**TASK DIRECTIONS:** Output the data unchanged and complete, minus the images.

**GIVEN INFORMATION:**
———

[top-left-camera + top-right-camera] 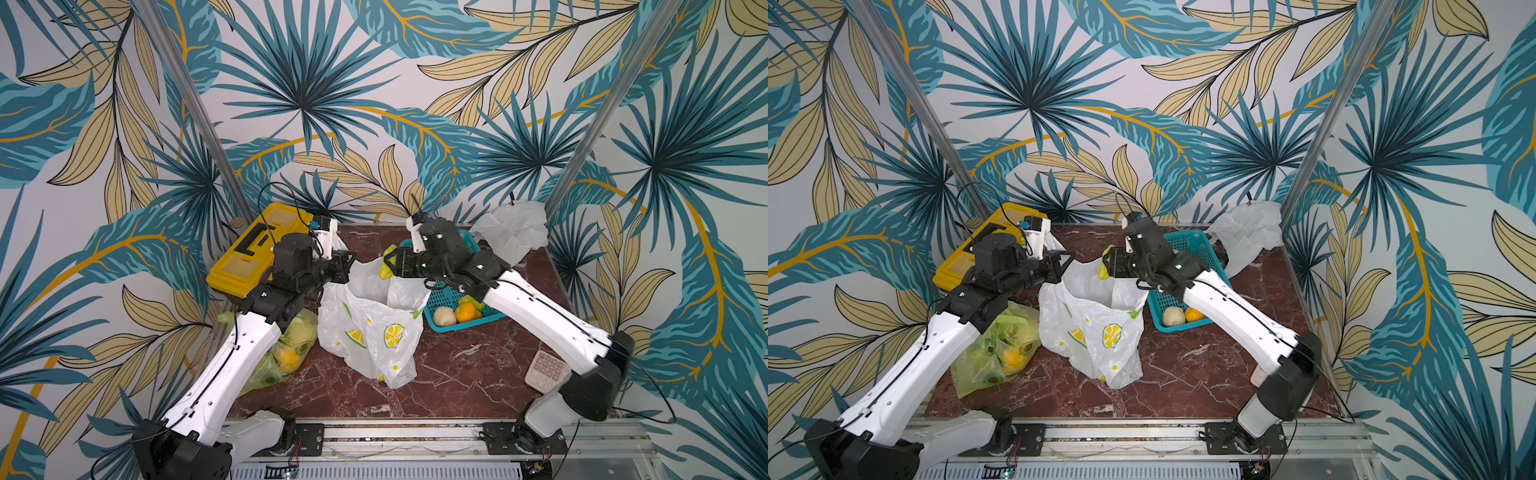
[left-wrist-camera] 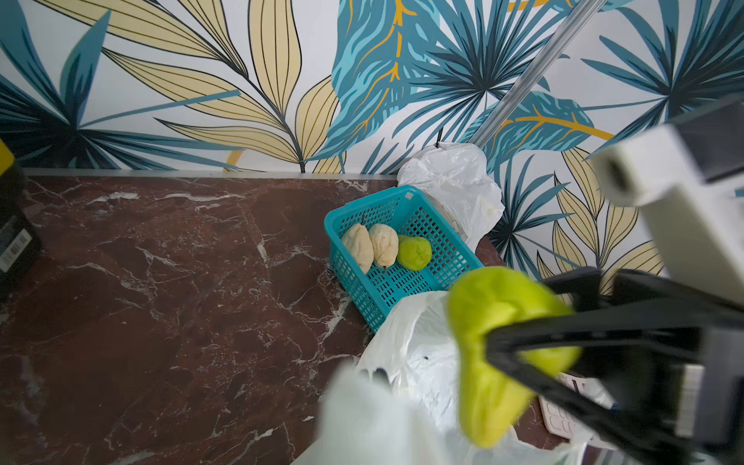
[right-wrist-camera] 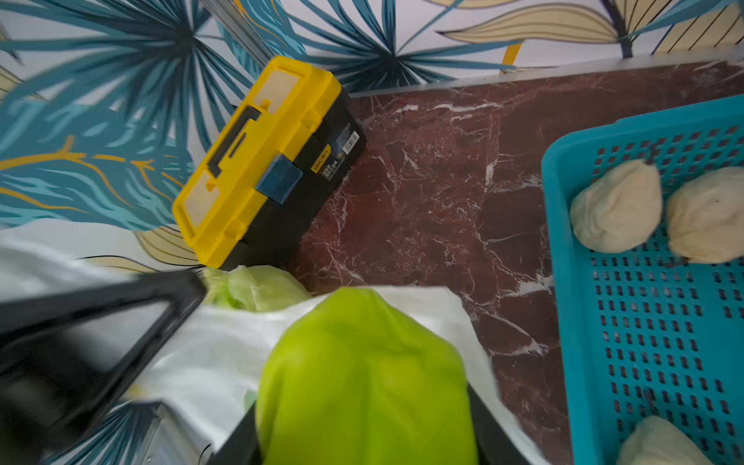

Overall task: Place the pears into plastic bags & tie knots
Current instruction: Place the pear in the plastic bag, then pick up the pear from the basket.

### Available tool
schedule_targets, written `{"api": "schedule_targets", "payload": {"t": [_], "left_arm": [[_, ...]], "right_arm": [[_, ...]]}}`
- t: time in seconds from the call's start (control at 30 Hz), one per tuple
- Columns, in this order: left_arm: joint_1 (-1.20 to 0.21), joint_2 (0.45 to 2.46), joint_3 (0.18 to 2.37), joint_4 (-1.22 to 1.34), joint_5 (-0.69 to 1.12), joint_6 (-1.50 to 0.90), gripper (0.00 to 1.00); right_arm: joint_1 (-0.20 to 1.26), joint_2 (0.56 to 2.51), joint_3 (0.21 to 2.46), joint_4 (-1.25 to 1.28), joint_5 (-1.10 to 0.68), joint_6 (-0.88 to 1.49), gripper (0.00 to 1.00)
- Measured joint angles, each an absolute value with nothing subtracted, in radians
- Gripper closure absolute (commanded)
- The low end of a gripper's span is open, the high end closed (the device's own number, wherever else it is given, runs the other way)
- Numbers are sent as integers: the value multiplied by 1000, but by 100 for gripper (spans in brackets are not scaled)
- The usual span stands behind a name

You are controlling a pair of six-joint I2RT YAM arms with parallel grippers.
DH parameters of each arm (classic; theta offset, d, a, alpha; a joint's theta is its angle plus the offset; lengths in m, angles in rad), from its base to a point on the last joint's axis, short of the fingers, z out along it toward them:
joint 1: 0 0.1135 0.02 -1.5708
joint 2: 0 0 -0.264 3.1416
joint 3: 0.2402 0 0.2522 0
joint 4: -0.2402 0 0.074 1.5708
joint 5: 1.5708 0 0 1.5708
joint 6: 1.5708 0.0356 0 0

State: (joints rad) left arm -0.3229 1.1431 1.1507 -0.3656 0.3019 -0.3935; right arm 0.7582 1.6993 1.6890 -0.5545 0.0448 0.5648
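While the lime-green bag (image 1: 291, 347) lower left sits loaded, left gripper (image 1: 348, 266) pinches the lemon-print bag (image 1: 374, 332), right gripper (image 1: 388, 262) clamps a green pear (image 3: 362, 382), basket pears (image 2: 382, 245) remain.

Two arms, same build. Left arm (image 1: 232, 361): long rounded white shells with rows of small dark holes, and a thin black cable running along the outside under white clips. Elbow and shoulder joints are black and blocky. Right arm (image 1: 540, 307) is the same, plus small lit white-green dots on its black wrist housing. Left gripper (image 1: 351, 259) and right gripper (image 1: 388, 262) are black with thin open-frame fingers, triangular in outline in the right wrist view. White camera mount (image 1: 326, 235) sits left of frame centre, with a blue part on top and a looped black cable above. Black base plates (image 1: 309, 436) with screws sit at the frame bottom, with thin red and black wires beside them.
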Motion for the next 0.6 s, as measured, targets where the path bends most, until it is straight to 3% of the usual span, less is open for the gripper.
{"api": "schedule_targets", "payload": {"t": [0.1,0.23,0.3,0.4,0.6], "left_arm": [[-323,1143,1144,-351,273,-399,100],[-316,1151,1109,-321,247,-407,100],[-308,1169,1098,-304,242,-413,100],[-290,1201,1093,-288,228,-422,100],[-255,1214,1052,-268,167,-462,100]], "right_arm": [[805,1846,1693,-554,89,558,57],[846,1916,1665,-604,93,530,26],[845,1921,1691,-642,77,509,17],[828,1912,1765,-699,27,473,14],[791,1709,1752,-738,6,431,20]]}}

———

**SOLUTION FOR THIS PROBLEM:**
[top-left-camera + top-right-camera] 
[left-wrist-camera] 
[right-wrist-camera] 

Overall task: Place the pears into plastic bags & tie knots
Current instruction: Place the pear in the plastic bag, then pick up the pear from the basket.

### Available tool
schedule_targets, written `{"api": "schedule_targets", "payload": {"t": [_], "left_arm": [[_, ...]], "right_arm": [[_, ...]]}}`
- t: time in seconds from the call's start (control at 30 Hz), one per tuple
- Columns, in this order: left_arm: joint_1 (-1.20 to 0.21), joint_2 (0.45 to 2.46), joint_3 (0.18 to 2.37), joint_4 (-1.22 to 1.34), joint_5 (-0.69 to 1.12), joint_6 (-1.50 to 0.90), gripper (0.00 to 1.00); right_arm: joint_1 (-0.20 to 1.26), joint_2 (0.56 to 2.51), joint_3 (0.21 to 2.46), joint_4 (-1.25 to 1.28), joint_5 (-1.10 to 0.68), joint_6 (-0.88 to 1.49), gripper (0.00 to 1.00)
- Measured joint angles, each an absolute value with nothing subtracted, in radians
- Gripper closure absolute (commanded)
- The low end of a gripper's span is open, the high end closed (the device's own number, wherever else it is given, runs the other way)
- Numbers are sent as integers: the value multiplied by 1000, but by 100 for gripper (spans in brackets are not scaled)
- The usual span stands behind a name

You are controlling a pair of six-joint I2RT YAM arms with parallel grippers.
DH parameters of each arm (classic; theta offset, d, a, alpha; a joint's theta is its angle plus the offset; lengths in m, angles in rad), from its base to a point on the last joint's axis, short of the fingers, z out along it toward them:
joint 1: 0 0.1135 0.02 -1.5708
joint 2: 0 0 -0.264 3.1416
joint 3: 0.2402 0 0.2522 0
joint 4: -0.2402 0 0.074 1.5708
joint 5: 1.5708 0 0 1.5708
joint 6: 1.5708 0.0356 0 0

State: (joints rad) left arm -0.3229 1.1431 1.1507 -0.3656 0.3019 -0.3935; right arm 0.7582 1.6993 1.6890 -0.5545 0.0448 0.5648
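While the lime-green bag (image 1: 291, 347) lower left sits loaded, left gripper (image 1: 348, 266) pinches the lemon-print bag (image 1: 374, 332), right gripper (image 1: 388, 262) clamps a green pear (image 3: 362, 382), basket pears (image 2: 382, 245) remain.

Two arms, same build. Left arm (image 1: 232, 361): long rounded white shells with rows of small dark holes, and a thin black cable running along the outside under white clips. Elbow and shoulder joints are black and blocky. Right arm (image 1: 540, 307) is the same, plus small lit white-green dots on its black wrist housing. Left gripper (image 1: 351, 259) and right gripper (image 1: 388, 262) are black with thin open-frame fingers, triangular in outline in the right wrist view. White camera mount (image 1: 326, 235) sits left of frame centre, with a blue part on top and a looped black cable above. Black base plates (image 1: 309, 436) with screws sit at the frame bottom, with thin red and black wires beside them.
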Motion for the next 0.6 s, as measured, targets where the path bends most, until it is straight to 3% of the usual span, less is open for the gripper.
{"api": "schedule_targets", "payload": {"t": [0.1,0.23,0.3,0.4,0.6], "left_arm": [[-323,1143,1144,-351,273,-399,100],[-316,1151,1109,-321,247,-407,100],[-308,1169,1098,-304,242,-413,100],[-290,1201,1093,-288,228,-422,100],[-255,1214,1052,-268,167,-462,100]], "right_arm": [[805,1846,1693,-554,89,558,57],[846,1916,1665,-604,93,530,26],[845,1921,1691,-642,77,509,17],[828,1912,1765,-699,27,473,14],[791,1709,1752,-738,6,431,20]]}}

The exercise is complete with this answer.